Ah. Perhaps you were working from h_1 * h_2 = 21 * g_1 * g_2,
like this:

Are you psychic or what? I had no idea how he came up with the thing
containing 21g_1, and never would have guessed he was just pulling it out of
his *** :-)

Let h_1 and h_2 be chosen so that h_1 * h_2 = 21 * T

h_1 + h_2 = 10*y + 42*z + 19*f_1 - 3*f_2 [1]
h_2 - h_1 = 4*y - 5*f_1 + 3*f_2 [2]

I think you meant to write h_1 - h_2 on the LHS of [2].

Then we can write

(10*y + 42*z + 19*f_1 - 3*f_2)^2 = (4*y - 5*f_1 + 3*f_2)^2 + 84*T

in the form

(h_1 + h_2)^2 = (h_1 - h_2)^2 + 4 * h_1 * h_2

This part would be clearer with the correction above.

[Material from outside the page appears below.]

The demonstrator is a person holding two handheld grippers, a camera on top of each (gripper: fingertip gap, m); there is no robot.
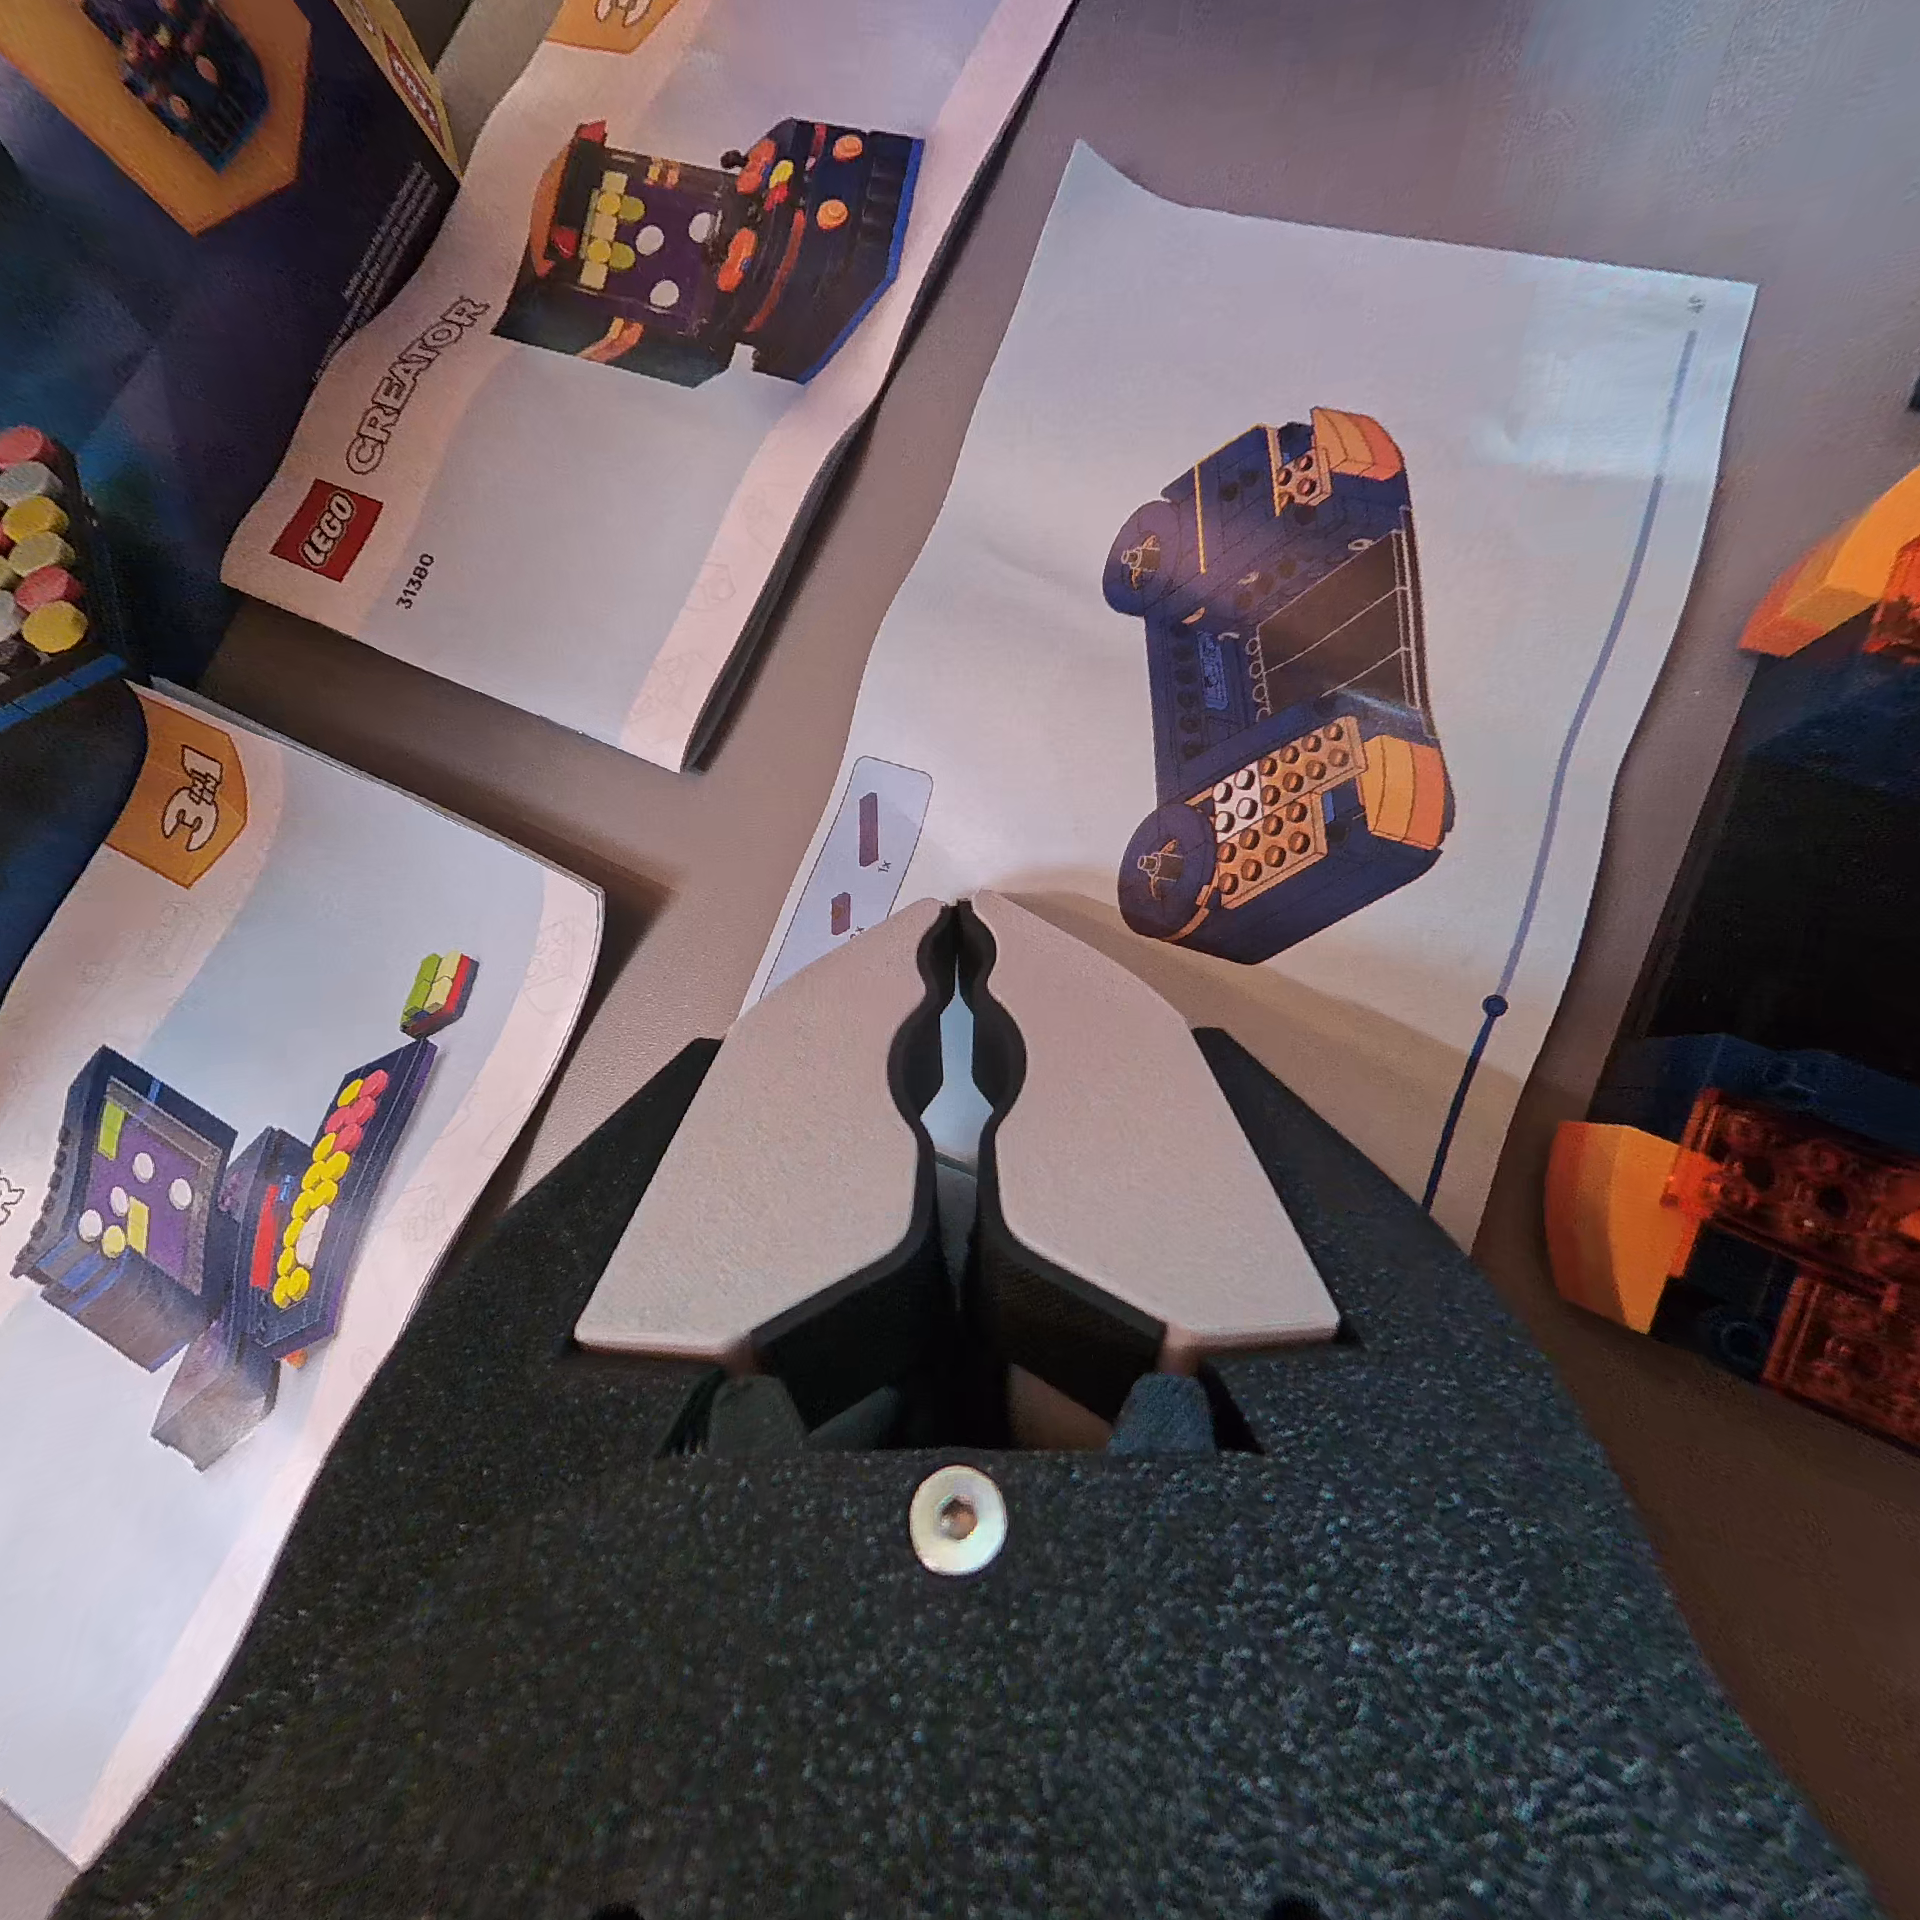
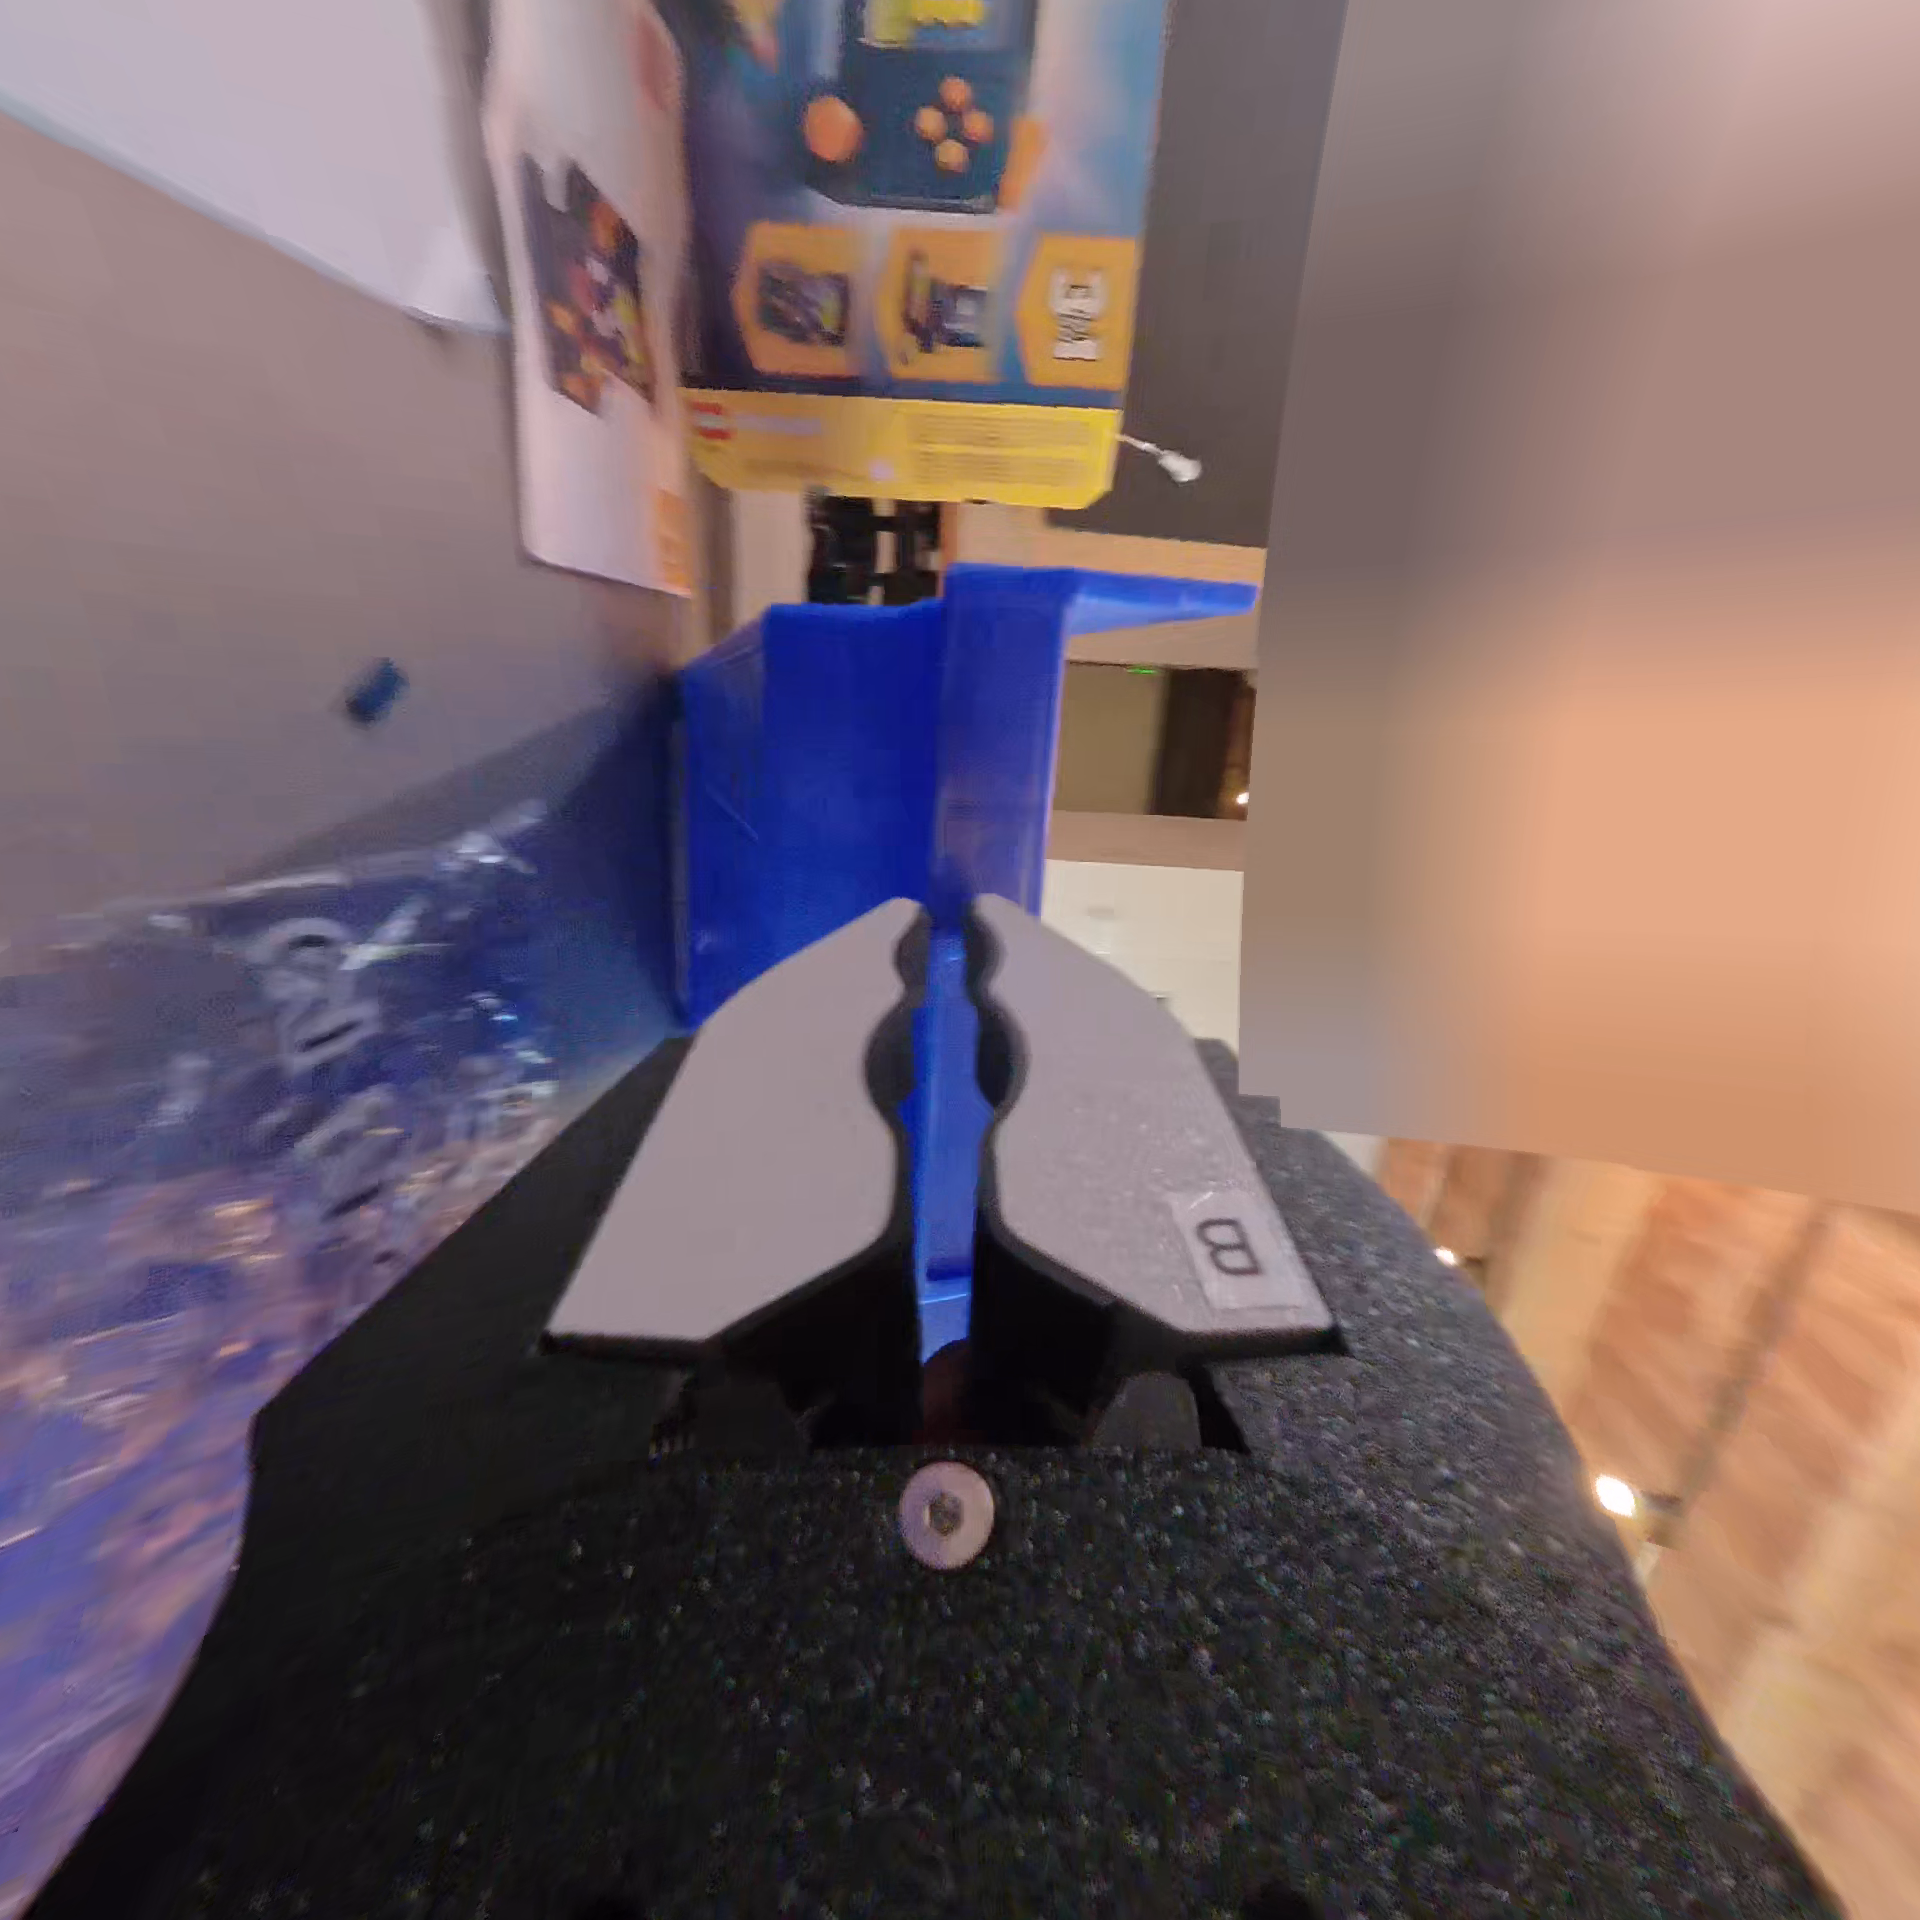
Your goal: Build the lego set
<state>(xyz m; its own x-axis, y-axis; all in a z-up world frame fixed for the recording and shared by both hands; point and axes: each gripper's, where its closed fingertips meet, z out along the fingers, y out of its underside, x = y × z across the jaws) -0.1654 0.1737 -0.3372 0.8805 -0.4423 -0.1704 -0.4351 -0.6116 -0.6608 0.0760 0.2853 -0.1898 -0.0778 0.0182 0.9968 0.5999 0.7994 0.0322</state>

Then, from [1] and [2] we solve for y to get

y = (5*f_1 - 3*f_2 + h_1 - h_2) / 4 [3]

While this conclusion _needs_ the correction above.

Then, since h_1 * h_2 = 21 * T = 21 * g_1 * g_2 we may as well
pick h_1 = 21 * g_1 and h_2 = g_2 so [3] becomes

y = (5*f_1 - 3*f_2 + 21*g_1 - g_2) / 4

Right?

Yes, you are psychic!

If that was your reasoning, it's wrong. You can't pick any old
values for h_1 and h_2. Watch:

Solving [1] and [2] for h_1 and h_2 we get

h_1 = 7(y + 3 * z + f_1)
h_2 = 3(y + 7 * z + 4 * f_1 - f_2)

That also needs the correction above ;-)

But from your original four linear equations we can derive

g_1 = y + 3 * z + f_1
g_2 = y + 7 * z + 4 * f_1 - f_2

in other words, we are forced to choose

h_1 = 7 * g_1
h_2 = 3 * g_2

and not your h_1 = 21 * g_1 and h_2 = g_2.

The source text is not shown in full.